*Requirement:* I'd ask you to write out the lines below exactly, with no images.

§

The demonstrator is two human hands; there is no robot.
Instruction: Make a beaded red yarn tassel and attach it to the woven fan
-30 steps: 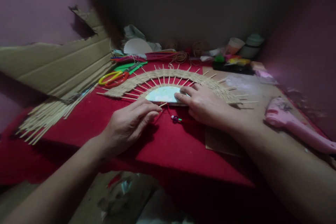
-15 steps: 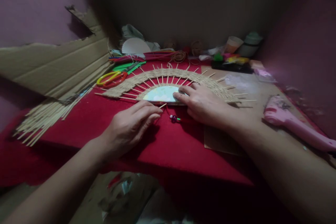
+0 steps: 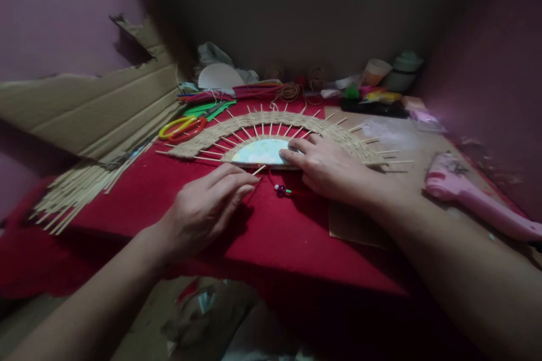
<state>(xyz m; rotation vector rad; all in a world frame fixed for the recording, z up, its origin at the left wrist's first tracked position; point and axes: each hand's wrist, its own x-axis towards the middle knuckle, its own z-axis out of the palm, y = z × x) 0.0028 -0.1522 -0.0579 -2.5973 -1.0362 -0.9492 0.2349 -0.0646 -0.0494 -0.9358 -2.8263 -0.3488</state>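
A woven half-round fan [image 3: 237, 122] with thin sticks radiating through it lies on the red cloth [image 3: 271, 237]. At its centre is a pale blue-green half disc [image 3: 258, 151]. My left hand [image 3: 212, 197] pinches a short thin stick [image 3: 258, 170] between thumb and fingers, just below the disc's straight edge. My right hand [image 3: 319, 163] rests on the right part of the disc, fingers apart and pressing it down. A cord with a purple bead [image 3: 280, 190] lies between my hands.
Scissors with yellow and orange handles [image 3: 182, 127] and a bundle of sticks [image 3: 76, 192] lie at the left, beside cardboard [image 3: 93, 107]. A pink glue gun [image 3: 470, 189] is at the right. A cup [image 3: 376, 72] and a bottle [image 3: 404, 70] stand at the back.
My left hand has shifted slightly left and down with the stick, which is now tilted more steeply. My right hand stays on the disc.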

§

*Exercise response:*
The demonstrator is two human hands; there is no robot.
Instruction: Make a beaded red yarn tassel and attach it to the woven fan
-30 steps: 
-15 steps: 
+0 steps: 
<state>(xyz m; rotation vector rad; all in a world frame fixed for the recording, z up, its origin at the left wrist's first tracked position; point and axes: each hand's wrist, its own x-axis towards the middle knuckle, its own z-axis out of the palm, y = z × x) 0.0028 -0.1522 -0.0579 -2.5973 -1.0362 -0.9492 0.2349 -0.0646 -0.0494 -0.9358 -2.8263 -0.3488</state>
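A woven half-round fan [image 3: 237, 122] with thin sticks radiating through it lies on the red cloth [image 3: 271, 237]. At its centre is a pale blue-green half disc [image 3: 258, 151]. My left hand [image 3: 212, 197] pinches a short thin stick [image 3: 258, 170] between thumb and fingers, just below the disc's straight edge. My right hand [image 3: 319, 163] rests on the right part of the disc, fingers apart and pressing it down. A cord with a purple bead [image 3: 280, 190] lies between my hands.
Scissors with yellow and orange handles [image 3: 182, 127] and a bundle of sticks [image 3: 76, 192] lie at the left, beside cardboard [image 3: 93, 107]. A pink glue gun [image 3: 470, 189] is at the right. A cup [image 3: 376, 72] and a bottle [image 3: 404, 70] stand at the back.
My left hand has shifted slightly left and down with the stick, which is now tilted more steeply. My right hand stays on the disc.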

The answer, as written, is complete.